Instructions for the task. Answer with only the number of lines below where "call" appears.

Data block.
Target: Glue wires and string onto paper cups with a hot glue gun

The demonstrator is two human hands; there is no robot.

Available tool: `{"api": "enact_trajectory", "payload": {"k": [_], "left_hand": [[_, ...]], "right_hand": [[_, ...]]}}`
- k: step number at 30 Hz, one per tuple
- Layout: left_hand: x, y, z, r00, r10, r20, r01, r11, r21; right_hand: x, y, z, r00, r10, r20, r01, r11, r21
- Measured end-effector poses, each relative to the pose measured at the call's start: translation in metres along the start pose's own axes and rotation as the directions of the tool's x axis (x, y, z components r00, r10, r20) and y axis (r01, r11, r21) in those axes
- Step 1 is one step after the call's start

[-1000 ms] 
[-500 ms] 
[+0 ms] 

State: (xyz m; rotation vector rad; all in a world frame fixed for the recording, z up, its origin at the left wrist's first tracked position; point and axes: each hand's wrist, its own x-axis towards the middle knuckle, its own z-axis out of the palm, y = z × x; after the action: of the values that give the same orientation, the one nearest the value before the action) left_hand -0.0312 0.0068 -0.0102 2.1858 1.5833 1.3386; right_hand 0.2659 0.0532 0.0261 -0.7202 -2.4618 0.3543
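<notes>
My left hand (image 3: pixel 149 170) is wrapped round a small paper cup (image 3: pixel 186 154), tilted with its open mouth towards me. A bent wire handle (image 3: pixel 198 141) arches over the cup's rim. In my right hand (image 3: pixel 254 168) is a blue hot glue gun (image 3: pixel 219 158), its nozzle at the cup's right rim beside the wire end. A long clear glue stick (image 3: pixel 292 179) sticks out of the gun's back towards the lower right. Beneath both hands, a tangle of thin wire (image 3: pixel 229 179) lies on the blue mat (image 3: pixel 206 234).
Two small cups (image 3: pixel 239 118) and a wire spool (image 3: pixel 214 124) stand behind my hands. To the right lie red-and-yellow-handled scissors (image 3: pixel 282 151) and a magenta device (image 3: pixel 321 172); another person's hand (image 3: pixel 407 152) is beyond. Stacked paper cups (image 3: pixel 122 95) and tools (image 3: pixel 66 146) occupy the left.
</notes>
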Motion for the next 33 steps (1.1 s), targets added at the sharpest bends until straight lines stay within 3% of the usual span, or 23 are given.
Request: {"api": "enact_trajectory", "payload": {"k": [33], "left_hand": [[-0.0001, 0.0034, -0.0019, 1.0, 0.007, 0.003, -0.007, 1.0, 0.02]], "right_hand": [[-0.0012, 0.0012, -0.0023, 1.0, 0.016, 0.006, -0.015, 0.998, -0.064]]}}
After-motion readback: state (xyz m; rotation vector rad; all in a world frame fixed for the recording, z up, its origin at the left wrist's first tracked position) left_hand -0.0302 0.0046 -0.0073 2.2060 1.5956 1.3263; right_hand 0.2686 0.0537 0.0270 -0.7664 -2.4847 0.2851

The answer. 2